Quando o cão ou gato está dentro dessas condições, o próximo passo é saber se ele está apto para realizar a doação. São feitos alguns exames para detectar as principais doenças de transmissão via transfusão: erliquiose e babesia canis (doença do carrapato), anaplasmose (doença infeciosa que ataca as células), brucella (doença infecto-contagiosa) e dirofilariose (parasita do coração). Em gatos, FIV (Vírus da Imunodeficiência Felina, conhecida como AIDS felina), FELV (Vírus da Leucemia Felina), leptospirose e Mycoplasma (parasita que invade as células vermelhas do sangue). “Um cão que já teve cinomose, mas foi tratado, pode doar sangue se o teste mostrar que ele não tem o antígeno”, diz a profissional completando que é permitido coletar 450ml do sangue de um animal de 25kg. Se ele chega a 50kg, já é possível coletar duas bolsas. De gatos, normalmente, são coletadas 50ml.

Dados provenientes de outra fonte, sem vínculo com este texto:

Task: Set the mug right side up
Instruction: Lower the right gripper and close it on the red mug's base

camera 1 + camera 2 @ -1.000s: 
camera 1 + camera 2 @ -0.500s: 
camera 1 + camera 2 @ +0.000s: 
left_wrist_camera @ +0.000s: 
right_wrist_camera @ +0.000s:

Em junho, foi realizada a campanha Junho Vermelho para incentivar pessoas a doarem sangue, porém a iniciativa não causou resultado atípico nos bancos veterinários (Foto: C&G VF)
A especialista lembra que a transfusão é um tratamento suporte, que não cura o animal, mas oferece tempo para que o médico-veterinário chegue ao diagnóstico. Em uma situação de leucemia felina, o processo transfusional também serve como auxílio. “A leucemia felina é bem grave e, habitualmente, leva o animal a óbito em algum momento. Porém, a transfusão dá qualidade de vida ao pet”.
O mês de junho foi marcado pela campanha Junho Vermelho, que visa incentivar as doações de sangue em várias cidades do País, mas a campanha para humanos acabou não influenciando tanto a doação de sangue animal. Carolina conta que junho não foi um mês atípico em relação a doações. “Acredito que seja importante a disseminação de campanhas para conscientizar os tutores sobre a necessidade de transformarem seus animais em doadores. Temos mais procura do que oferta de sangue e isso acaba dificultando nosso trabalho e o tratamento dos pets”, menciona.